Aim of the exercise:
A single stretch of the material below is to be transcribed exactly, starting at the line with "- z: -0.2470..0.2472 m" and ending after the line with "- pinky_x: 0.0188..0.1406".

Dataset content:
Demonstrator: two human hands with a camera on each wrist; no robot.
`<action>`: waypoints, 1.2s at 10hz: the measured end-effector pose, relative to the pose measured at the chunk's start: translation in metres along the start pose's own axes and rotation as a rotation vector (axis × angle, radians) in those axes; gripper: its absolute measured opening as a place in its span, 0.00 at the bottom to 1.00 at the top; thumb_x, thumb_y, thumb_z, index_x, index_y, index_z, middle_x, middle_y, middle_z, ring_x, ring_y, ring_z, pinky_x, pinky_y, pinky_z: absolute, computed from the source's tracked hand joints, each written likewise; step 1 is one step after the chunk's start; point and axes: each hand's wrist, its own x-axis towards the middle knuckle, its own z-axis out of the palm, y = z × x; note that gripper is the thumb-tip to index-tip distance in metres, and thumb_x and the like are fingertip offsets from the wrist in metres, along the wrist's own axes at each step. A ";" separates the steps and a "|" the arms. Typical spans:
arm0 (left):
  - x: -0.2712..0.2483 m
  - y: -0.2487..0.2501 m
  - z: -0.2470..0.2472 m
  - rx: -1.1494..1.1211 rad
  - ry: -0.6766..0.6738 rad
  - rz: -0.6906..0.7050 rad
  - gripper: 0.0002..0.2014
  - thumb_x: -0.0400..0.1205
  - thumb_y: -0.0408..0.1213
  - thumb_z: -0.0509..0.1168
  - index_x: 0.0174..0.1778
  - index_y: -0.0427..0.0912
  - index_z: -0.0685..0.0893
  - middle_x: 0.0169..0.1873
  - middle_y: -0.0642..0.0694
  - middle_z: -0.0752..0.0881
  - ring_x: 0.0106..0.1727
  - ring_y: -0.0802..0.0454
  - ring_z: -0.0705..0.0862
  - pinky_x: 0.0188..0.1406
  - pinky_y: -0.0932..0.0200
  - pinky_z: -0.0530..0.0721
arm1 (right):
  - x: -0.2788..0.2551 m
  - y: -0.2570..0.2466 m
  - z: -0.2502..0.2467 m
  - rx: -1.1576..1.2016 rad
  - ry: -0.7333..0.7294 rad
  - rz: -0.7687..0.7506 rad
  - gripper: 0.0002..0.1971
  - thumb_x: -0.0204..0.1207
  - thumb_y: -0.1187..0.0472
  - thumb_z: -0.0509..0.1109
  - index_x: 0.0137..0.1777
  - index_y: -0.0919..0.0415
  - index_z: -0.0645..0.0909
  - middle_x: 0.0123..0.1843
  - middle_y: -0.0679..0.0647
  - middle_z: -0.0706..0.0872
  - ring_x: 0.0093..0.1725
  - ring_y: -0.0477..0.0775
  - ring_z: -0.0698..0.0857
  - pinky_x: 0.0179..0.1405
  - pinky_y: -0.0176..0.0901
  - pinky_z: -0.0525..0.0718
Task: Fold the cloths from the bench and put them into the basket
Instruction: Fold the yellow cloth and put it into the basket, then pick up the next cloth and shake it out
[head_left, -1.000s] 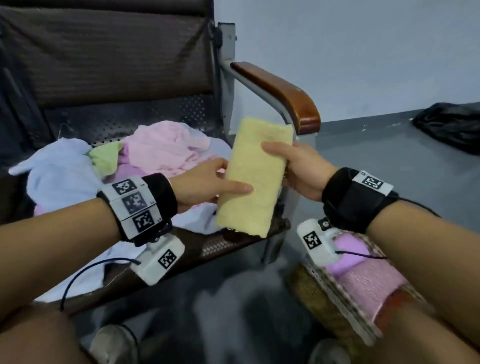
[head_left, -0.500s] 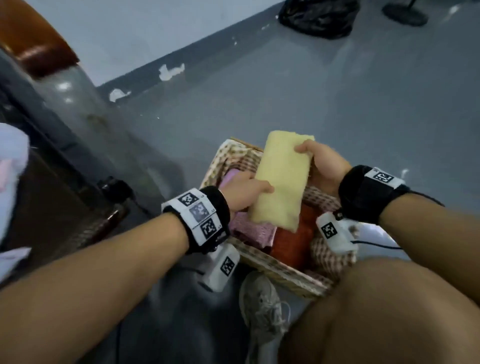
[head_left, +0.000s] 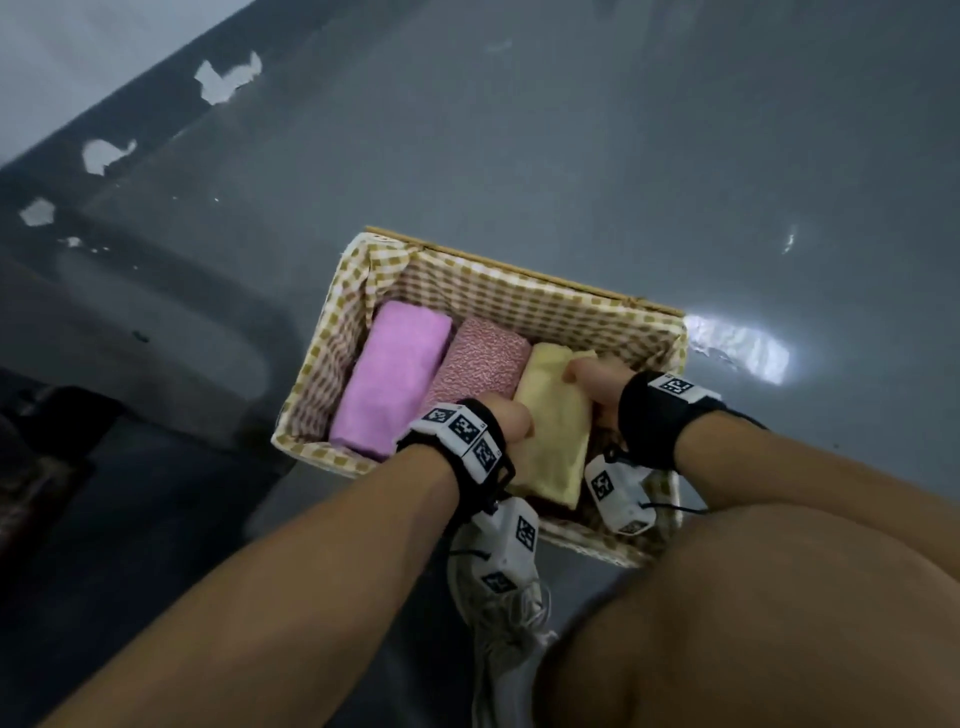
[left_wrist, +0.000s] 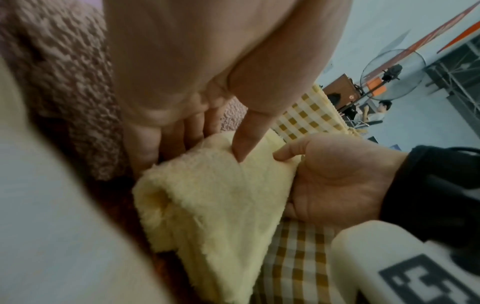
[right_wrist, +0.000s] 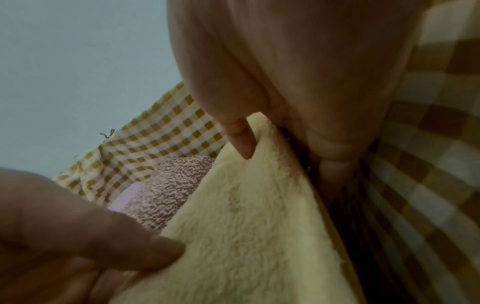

Solution for this exercise:
  - z: -0.2470..0.2472 m
  - rx: -1.1494..1.1211 rad
  - ry: -0.6766..0.6738 rad
  - rz: -0.6906..0.7050 rad
  - gripper: 0.0002..0.2014
  - thumb_x: -0.0400..0.1205
  - thumb_y: -0.0408..0.1213
  - thumb_z: -0.0509..0.1168
  - index_x: 0.0174..0.1778
  - index_y: -0.0427..0.0912
  - index_z: -0.0685..0.0893
  - middle_x: 0.0169..0.1873
  - middle_y: -0.0642..0.0694
  - middle_z: -0.0752..0.0881
  - ring_x: 0.0106..0.1727
  - ring_y: -0.0802..0.0454
  - ring_z: -0.0705..0.0862
  - pinky_x: 0.0188..0.1406

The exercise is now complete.